Gene expression profiles were used to highlight the global changes induced by miRNA modulation of ERalpha protein. miRNA transfection and luciferase assays enabled us to identify new targets of miRNA 206 (miR-206) and miRNA cluster 221-222 (miR-221-222). Northern blot, luciferase assays, estradiol treatment, and chromatin immunoprecipitation were performed to identify the miR-221-222 transcription unit and the mechanism implicated in its regulation.

Results

Different global changes in gene expression were induced by overexpression of miR-221-222 and miR-206 in ER-positive cells. miR-221 and -222 increased proliferation of ERalpha-positive cells, whereas miR-206 had an inhibitory effect (mean absorbance units [AU]: miR-206: 500 AU, 95% confidence interval [CI]) = 480 to 520; miR-221: 850 AU, 95% CI = 810 to 873; miR-222: 879 AU, 95% CI = 850 to 893; P < .05). We identified hepatocyte growth factor receptor and forkhead box O3 as new targets of miR-206 and miR-221-222, respectively.
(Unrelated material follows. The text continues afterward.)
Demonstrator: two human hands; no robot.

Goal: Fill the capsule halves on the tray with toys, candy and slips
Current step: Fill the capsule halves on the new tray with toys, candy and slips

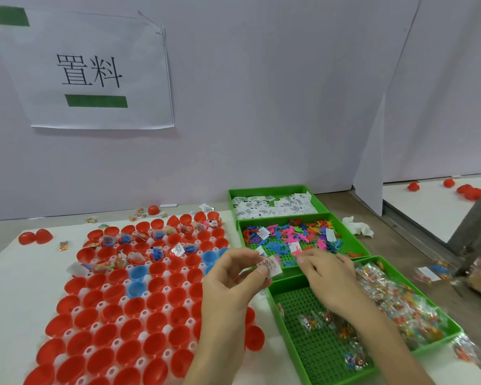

We demonstrated that ERalpha negatively modulates miR-221 and -222 through the recruitment of transcriptional corepressor partners: nuclear receptor corepressor and silencing mediator of retinoic acid and thyroid hormone receptor. Conclusions: These findings suggest that the negative regulatory loop involving miR-221-222 and ERalpha may confer proliferative advantage and migratory activity to breast cancer cells and promote the transition from ER-positive to ER-negative tumors.